● **WORK ORDER**:
Copy each line of the listing below exactly.

______________________________

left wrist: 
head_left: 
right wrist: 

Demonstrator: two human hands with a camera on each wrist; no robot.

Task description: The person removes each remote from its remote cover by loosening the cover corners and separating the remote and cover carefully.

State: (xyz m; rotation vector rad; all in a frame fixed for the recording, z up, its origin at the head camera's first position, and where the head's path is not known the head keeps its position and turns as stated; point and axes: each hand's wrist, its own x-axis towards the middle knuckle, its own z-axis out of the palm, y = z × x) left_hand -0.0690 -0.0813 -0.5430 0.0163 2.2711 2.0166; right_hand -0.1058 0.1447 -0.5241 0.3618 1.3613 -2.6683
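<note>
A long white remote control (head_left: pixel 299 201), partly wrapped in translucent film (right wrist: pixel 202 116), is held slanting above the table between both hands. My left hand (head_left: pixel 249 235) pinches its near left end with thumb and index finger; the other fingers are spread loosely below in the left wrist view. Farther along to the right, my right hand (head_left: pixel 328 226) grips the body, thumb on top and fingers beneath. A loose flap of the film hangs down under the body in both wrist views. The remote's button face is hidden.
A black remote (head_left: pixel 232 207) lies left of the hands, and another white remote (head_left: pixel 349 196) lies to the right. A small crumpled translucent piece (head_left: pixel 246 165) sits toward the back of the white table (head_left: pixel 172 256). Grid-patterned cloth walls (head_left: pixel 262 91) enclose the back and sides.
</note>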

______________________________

● **RESULT OF THE EXERCISE**:
left wrist: 
head_left: 
right wrist: 

Demonstrator: two human hands with a camera on each wrist; no robot.

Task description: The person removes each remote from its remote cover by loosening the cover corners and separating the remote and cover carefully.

State: (xyz m; rotation vector rad; all in a frame fixed for the recording, z up, its origin at the head camera's first position, and where the head's path is not known the head keeps its position and turns as stated; point and axes: each hand's wrist, its own x-axis towards the middle knuckle, its own z-axis out of the palm, y = z × x) left_hand -0.0690 -0.0813 -0.5430 0.0163 2.2711 2.0166; right_hand -0.1058 0.1447 -0.5241 0.3618 1.3613 -2.6683
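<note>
A long white remote control (head_left: pixel 299 201), partly wrapped in translucent film (right wrist: pixel 202 116), is held slanting above the table between both hands. My left hand (head_left: pixel 249 235) pinches its near left end with thumb and index finger; the other fingers are spread loosely below in the left wrist view. Farther along to the right, my right hand (head_left: pixel 328 226) grips the body, thumb on top and fingers beneath. A loose flap of the film hangs down under the body in both wrist views. The remote's button face is hidden.
A black remote (head_left: pixel 232 207) lies left of the hands, and another white remote (head_left: pixel 349 196) lies to the right. A small crumpled translucent piece (head_left: pixel 246 165) sits toward the back of the white table (head_left: pixel 172 256). Grid-patterned cloth walls (head_left: pixel 262 91) enclose the back and sides.
</note>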

The requested output has been produced.